Adınla anacağım bu kenti.
Zihnim çoktur gitmiş zaten.
Düşler bahçesinde yer almış kendine.
Çağırıyor şimdi, duramam artık.
Başıma giymiştim seni.
Dünyayla aramda, sert bir kabuk.
Soğuğu buz, sıcağı kor.
Kör bir miğfer.
Kurtarmaya geldin sandım.
Kurtulmak isteyen sendin.
Başını alıp gidemedin.
Başıma geldin, düşüme kanca taktın.
Ya beni de al, ya benimle öl dedin.
Tek kişilik bir yaşam, iki kişilik bir ölüm düşledin.
Şimdi beni aşağı çeken ne varsa kurtardım kendimi.
Düş sanmıştım, yükmüşsün. Çok sonra anladım.

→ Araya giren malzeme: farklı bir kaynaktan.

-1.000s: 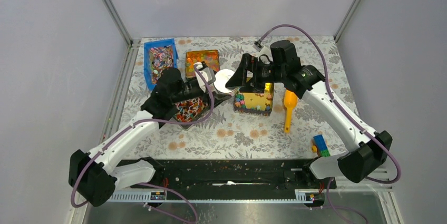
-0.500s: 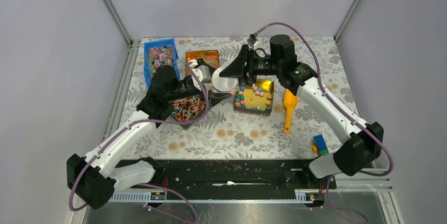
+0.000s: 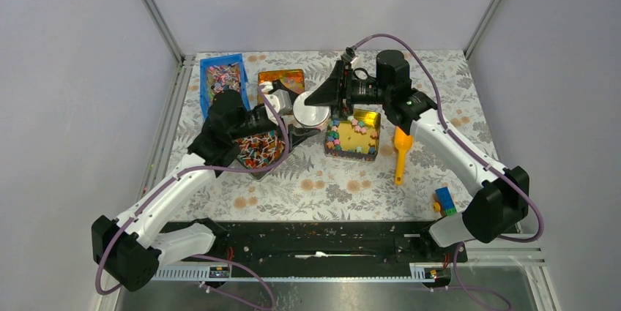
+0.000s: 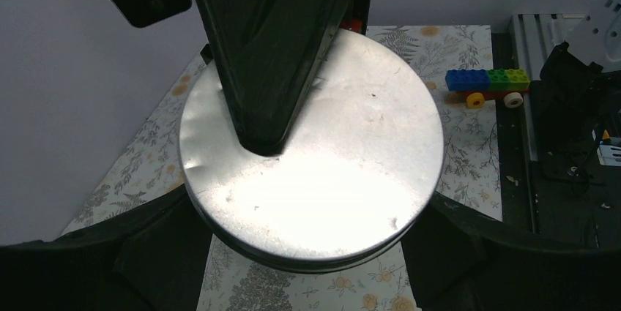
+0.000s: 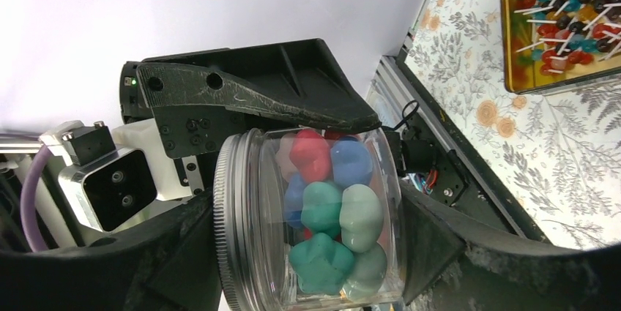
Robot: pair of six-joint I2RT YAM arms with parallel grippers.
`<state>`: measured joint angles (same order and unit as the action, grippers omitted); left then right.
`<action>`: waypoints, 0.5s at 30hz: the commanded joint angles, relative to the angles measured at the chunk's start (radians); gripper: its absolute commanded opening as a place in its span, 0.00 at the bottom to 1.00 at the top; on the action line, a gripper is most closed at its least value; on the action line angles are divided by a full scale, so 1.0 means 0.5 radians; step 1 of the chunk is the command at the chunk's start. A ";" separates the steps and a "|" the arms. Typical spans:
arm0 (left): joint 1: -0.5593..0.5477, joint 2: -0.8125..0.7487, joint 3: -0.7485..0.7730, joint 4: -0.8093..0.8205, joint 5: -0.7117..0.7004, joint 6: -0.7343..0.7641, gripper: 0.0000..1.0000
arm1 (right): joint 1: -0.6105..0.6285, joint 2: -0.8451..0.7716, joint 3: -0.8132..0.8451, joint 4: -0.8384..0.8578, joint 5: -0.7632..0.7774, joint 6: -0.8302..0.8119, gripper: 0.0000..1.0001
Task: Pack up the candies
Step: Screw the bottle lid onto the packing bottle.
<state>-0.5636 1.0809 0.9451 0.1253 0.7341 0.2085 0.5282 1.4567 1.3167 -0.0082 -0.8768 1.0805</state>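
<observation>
A clear jar with a silver lid [image 3: 311, 114] is held between both grippers left of centre. In the right wrist view the jar [image 5: 307, 216] lies sideways, with pastel green, blue and red star-shaped candies [image 5: 340, 212] inside. My right gripper [image 5: 307, 260] clamps it from lid to base. My left gripper [image 4: 311, 234] grips the lid [image 4: 322, 179] at its sides, and the right gripper's finger [image 4: 271, 55] lies across the lid's top. More candies [image 3: 335, 139] lie in a gold tin [image 3: 362, 122] right of the jar.
A blue bin [image 3: 222, 80] of stick sweets and a gold tin of orange beads [image 3: 280, 78] stand at the back left. A tray of stick sweets [image 3: 260, 151] sits under my left arm. A yellow scoop [image 3: 401, 151] and a toy brick car [image 3: 445, 201] lie to the right.
My right gripper has swung left from above the candy tin onto the jar. My left gripper has shifted slightly back with the jar in it.
</observation>
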 commanded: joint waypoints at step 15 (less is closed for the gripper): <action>-0.011 0.050 0.227 0.170 0.066 0.031 0.56 | 0.027 0.056 -0.033 0.257 -0.228 0.308 0.38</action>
<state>-0.5674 1.1137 0.9951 0.1051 0.7509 0.1974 0.5339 1.4731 1.2915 0.1062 -0.9401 1.2045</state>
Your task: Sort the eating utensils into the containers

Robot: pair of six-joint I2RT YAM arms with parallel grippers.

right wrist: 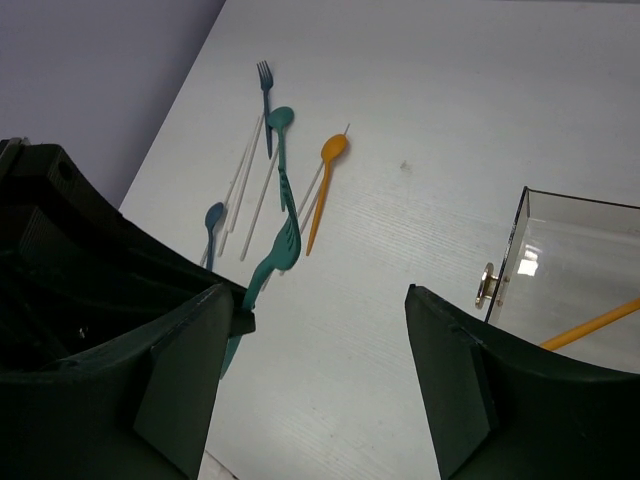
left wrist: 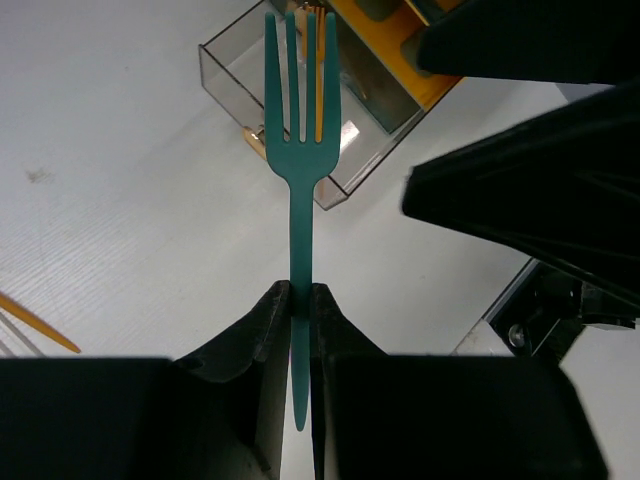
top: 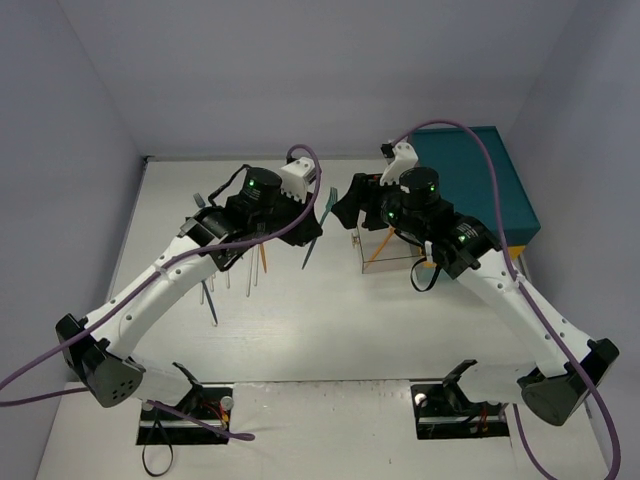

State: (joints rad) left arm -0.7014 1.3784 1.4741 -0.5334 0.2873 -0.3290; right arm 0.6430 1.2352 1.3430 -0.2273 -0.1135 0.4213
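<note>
My left gripper is shut on the handle of a teal fork, held above the table with its tines pointing toward a clear container. The container holds an orange utensil. In the top view the left gripper and the fork sit just left of the container. My right gripper is open and empty, close beside the left one. Several more utensils lie on the table: a blue fork, a teal spoon, an orange spoon, a blue spoon and clear ones.
A large teal chest with a yellow band stands at the back right, behind the clear container. The loose utensils lie under the left arm. Walls close in the table at the left and back.
</note>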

Fırtına dindi. Benden sana esiyor şimdi.
Sana sözlerimi taşıyor rüzgâr.
Bana kokunu getirmeyi çoktan bıraktı.
Sözlerimin itkisi, kanatlarına mesnet olsun.
Hani yoldun ya tüylerimi.
Fırtınanın ortasında beni güçsüz bıraktın.
Ölmedim ya ben. Daha güçlüyüm artık.
Rüzgâra yön veriyorum, yeni tüyler çıkardım.
Bitti senle olan savaşım.
Miğferimi çıkardım, koltuğumun altında.
Kılıç yok artık, kalkan yok.
Soyundum her şeyden. Yoluma gidiyorum.